For most people, crypto has been synonymous with Bitcoin. Those with some Bitcoin savvy know the technology relies on “proof of work” to validate transactions. This requires significant CPU and GPU resources. Other blockchains pursue different roles using different validation methods. Increasingly, “proof of space”, which validates operations with participants’ excess storage capacity, provides an approach that may be both greener and rife with opportunity for organizations to derive revenue from their IT infrastructure.
Storage-centric blockchains are indeed seen as a more energy-efficient alternative to the blockchains that depend on proof of work. This is the case because the storage-enabled currencies lack the power-hungry transactions. According to a United States Data Center Energy Report, storage typically only amounts to 11% of data centers’ power.
An example of storage-centric crypto is Protocol Labs’ Filecoin. It uses “proof of space and time” for blockchain validation and similarly rewards miners in FIL currency. The storage miners make their unused capacity available to the network. Given the enormous amount of capacity pledged to Filecoin, a mining entity can archive a great deal of data, which frees up its local capacity for other, more critical use. Chia is another well-known example of storage-centric currency.
How will storage firms seek to address increased demand for high-capacity drives brought about by crypto?
It is true that Seagate is right now experiencing strong demand. Through strong operating principles, we manage risk to minimize supply disruption and ensure resilience. We will meet existing direct customer and authorized distributor commitments for the June 2021 quarter. We continue to work closely with our customers to understand future demand and adjust plans accordingly.
How viable is Chia's write-intensive mining system for miners in the long-term, given the toll it takes on SSDs?
We can’t address the specifics of Chia’s system. Drive performance depends on how the user chooses to use it. Seagate’s golden rule on how to optimize any storage—to prolong its lifetime and ensuring the best performance—is this: Always choose the right storage to your purpose.
In the crypto world, it pays to use a combination of high-reliability, enterprise-class SSDs and large-capacity hard drives (opens in new tab). Given the importance of data protection and data durability, it is best to use a hardware RAID or erasure-coded solution featuring drive and even controller redundancy. This type of configuration would maximize uptime and data protection.
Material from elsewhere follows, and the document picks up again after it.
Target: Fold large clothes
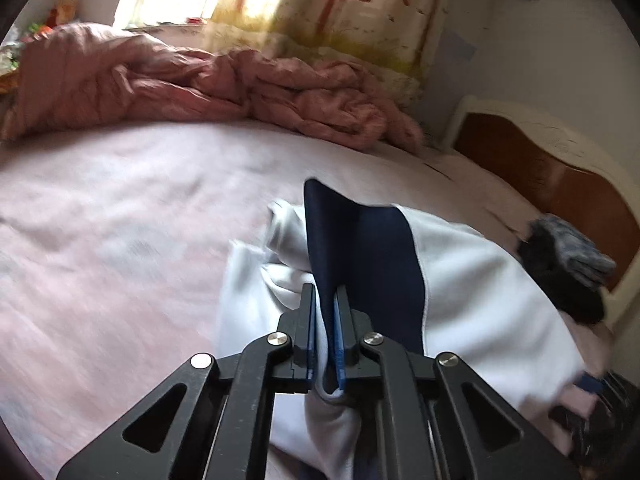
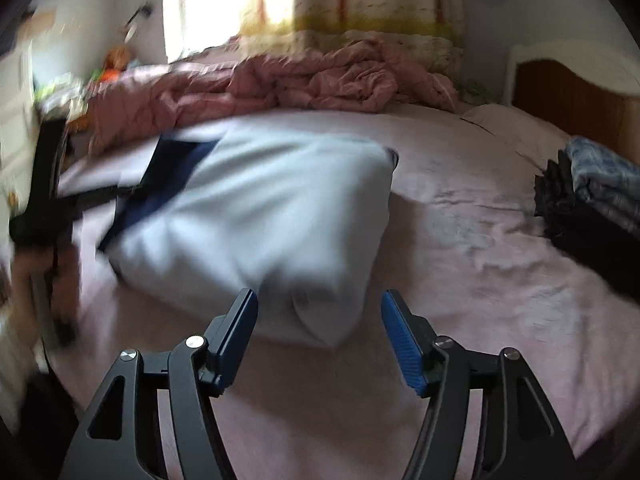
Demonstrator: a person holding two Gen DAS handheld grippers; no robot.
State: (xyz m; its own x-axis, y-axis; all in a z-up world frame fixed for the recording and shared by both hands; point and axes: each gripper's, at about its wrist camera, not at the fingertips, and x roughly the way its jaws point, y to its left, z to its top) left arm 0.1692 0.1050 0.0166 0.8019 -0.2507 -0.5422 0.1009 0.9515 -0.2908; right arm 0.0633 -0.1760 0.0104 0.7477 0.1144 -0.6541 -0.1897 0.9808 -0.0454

Applications vary, of course, but in general crypto involves three main scenarios, with the following storage recommendations:
If a particular cryptocurrency penalizes lost capacity, choose storage systems that offer additional controller protection (erasure coding and RAID), which should prevent that from happening.
For the transaction-intensive workloads such as data sealing, SSDs are a good bet that helps achieve application performance.
For capacity-intensive workloads, cost-efficient and space-maximizing hard drives are the way to go.
Might storage companies look to alter warranty policies in light of the emergence of storage-based crypto?
We have provisions in our warranty for total bytes written and we intend to follow them. As market conditions change, we will further evaluate our position and policies.
Do you expect storage companies to release drives specifically for crypto use cases, as we've seen with GPUs?
This is a possibility. We are exploring this opportunity and imagine others may be as well. We can’t speculate about future product development at this time.
What are the main arguments against storage-based cryptocurrencies?
We aren’t making the case for or against cryptocurrencies. We just understand that there is a need. Since our mass-capacity storage is world-class and very much in demand, crypto miners and farmers have been asking for guidance, and we can offer that.
Could organizations use storage-based crypto to monetize idle storage?
Absolutely. Filecoin and others might end up offering more enticing mass-capacity storage than today’s big, centralized providers. Whether or not this happens, the staying power of blockchain and decentralization is an inevitable reality. It's time to make room for it—on our drives, transactions, and in the realms that are yet to be discovered.